Are you ready to find out how speeding up data analysis by up to 100x solves data teams’ pain points?
Well, first let me give you some background information. According to a survey conducted by Ascend.io and published in July 2020, 97% of data teams are above or at work capacity.¹ Given that every day more and more data is generated and stored, this is not good news for data teams and organizations. Yet, the capability to leverage data in business has never been more critical.
The pain chain
The survey states that the ability to meet data needs is significantly impacted by slow iteration cycles in data teams. This aligns with the feedback that we received from our customers’ data teams as well.
To explain why iteration cycles are slow, let’s use the concept of the pain chain. The pain chain was first introduced by Keith M. Eades and is a map to describe a sequence of problems in an organization’s process.² The pain of one role in the company causes the pain of another function. In our case, the data pain chain starts with the Data Engineer, follows to the Data Scientist, and finally involves the decision-makers. To keep in mind, the data engineer is the one who prepares the data. The data scientist uses this data to create valuable and actionable insights. And well, the decision-maker is a project manager, for example, who wants to get a data-driven project done.
The survey found that data scientists are the most impacted by the dependency on others, such as data engineers, to access the data and the systems (48%). On the other hand, data engineers spend most of their time maintaining existing and legacy systems (54%).
How does this impact the decision-maker? Well, it leads to a significant loss of value due to delayed implementation of data products or because they cannot be implemented at all.
How do we solve it
Qbeast’s solution tackles the pain chain on several fronts to eliminate it altogether.
Front 1: Data Engineering
There is nothing more time consuming and nerve-racking than maintaining and building complex ETL pipelines.
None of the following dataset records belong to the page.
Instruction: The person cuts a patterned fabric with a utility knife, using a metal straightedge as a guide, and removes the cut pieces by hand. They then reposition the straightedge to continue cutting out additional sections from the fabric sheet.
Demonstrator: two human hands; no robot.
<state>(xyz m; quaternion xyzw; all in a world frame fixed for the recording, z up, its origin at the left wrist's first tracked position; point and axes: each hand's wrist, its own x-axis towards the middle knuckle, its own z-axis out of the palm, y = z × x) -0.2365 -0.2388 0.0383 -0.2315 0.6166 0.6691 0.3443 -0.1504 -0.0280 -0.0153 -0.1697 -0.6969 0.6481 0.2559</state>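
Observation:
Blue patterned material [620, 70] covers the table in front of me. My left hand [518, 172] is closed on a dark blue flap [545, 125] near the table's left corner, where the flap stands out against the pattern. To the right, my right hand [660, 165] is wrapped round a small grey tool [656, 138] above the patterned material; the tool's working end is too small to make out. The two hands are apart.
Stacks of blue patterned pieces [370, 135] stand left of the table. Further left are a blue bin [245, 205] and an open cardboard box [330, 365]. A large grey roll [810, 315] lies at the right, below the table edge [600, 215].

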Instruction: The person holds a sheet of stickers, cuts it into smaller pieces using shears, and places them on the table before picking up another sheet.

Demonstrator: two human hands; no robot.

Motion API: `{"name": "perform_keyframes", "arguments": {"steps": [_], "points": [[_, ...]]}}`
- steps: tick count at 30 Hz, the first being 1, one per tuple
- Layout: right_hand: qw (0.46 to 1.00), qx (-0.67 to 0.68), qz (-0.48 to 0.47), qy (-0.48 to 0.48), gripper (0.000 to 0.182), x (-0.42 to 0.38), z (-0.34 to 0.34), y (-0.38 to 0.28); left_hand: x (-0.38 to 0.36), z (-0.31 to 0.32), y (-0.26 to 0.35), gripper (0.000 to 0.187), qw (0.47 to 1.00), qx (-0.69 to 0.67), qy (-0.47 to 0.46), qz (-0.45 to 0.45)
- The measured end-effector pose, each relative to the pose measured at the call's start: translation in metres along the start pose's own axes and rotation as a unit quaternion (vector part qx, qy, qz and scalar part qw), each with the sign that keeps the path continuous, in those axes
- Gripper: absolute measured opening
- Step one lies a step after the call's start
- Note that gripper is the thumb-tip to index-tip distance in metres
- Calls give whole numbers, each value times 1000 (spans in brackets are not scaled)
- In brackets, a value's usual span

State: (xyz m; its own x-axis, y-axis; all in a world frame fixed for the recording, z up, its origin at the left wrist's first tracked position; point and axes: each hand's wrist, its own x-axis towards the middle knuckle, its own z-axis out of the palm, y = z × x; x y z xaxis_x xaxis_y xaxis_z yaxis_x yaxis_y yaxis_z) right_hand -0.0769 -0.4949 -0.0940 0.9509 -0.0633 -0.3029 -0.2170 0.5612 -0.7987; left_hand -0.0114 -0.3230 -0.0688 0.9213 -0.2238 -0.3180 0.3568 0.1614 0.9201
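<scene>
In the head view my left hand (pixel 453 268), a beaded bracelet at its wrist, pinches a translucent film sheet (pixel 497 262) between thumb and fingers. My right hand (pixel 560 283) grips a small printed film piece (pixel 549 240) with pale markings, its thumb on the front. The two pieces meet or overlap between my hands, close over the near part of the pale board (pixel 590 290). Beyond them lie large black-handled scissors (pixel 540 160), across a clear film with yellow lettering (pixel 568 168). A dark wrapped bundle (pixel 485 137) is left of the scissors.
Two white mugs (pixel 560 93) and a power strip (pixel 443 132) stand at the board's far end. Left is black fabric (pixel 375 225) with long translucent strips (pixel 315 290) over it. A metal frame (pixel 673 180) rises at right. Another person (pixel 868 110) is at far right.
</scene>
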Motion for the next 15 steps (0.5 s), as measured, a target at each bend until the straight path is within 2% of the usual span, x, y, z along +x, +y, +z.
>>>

Less complexity and more flexibility with an innovative storage architecture
Can’t we just work without ETL pipelines? You may say yes, we can use a data lake instead of a data warehouse. We can keep all the data in the data lake and query it directly from there. The downside? Querying is slow and processing all the data is expensive. But what if you could query all the data directly without sacrificing speed and cost?
With Qbeast, you can store all the data in your data lake. We organize the data so that you can find what exactly you are looking for. Even better, we can answer queries by reading only a small sample of the dataset. And you can use your favorite programming languages, be it Scala, Java, Python, or R.
How do we do this? With our storage technology, we combine multidimensional indexing and statistical sampling. Check out this scientific paper³ to find out more.
Our technology’s advantage is that we can offer superior query speed than data warehouses while keeping the data lakes’ flexibility. No ETL pipelines but fast and cost-effective. The best of both worlds, so to speak.
Front 2: Data Science
We know that if you are a data scientist, you do not care so much about pipelines. You want to get all the data you need to tune your model. And it is a pain to rely on a data engineer every time you need to query a large dataset. You are losing time, and you can’t focus on the things that matter. But what if you could decide the time required to run your query yourself?
By analyzing the data with a tolerance limit, you can decide how long to wait for a query and adjust the precision to your use case. Yes, this means that you can run a query on whatever you want. Do you want to know the number of sales in the last months? Full precision! But do you really need to scan your whole data lake to see the percentage of male users? Probably not.
With Qbeast, you can get the results you need while accessing only a minimum amount of available data. We call this concept Data Leverage. With this option, you can speed up queries by up to 100x compared to running state-of-the-art query engines such as Apache Spark.
A storage system, which unites multidimensional indexing techniques and statistical sampling, solves the data analytics pain chain by speeding up queries, reducing complexity, and adding flexibility. This results in a significant speed-up of iteration cycles in data teams. Increased productivity and speed of data analysis itself have a colossal impact on the ability to meet data needs and to create superior data products. And above all, alleviating the pain chain results in a happy data team, decision-makers, and customers.
But the pain chain doesn’t end here! Now it is time for the application developers to pick up all the insights uncovered by the data scientists and use them to build amazing products! That’s a topic for another post, but I bet you have guessed; we have a solution for that too.
1. Team Ascend. “New Research Reveals 97% of Data Teams Are at or Over Capacity”, Ascend.io, 23 July 2020, www.ascend.io/news/company-announcements/new-research-reveals-97-of-data-teams-are-at-or-over-capacity. Accessed 28 December 2020.
2. Eades, Keith M., The New Solution Selling: The Revolutionary Sales Process That is Changing the Way People Sell, McGraw-Hill, 2004.
3. C. Cugnasco et al., “The OTree: Multidimensional Indexing with efficient data Sampling for HPC,” 2019 IEEE International Conference on Big Data (Big Data), Los Angeles, CA, USA, 2019, pp. 433–440, doi: 10.1109/BigData47090.2019.9006121.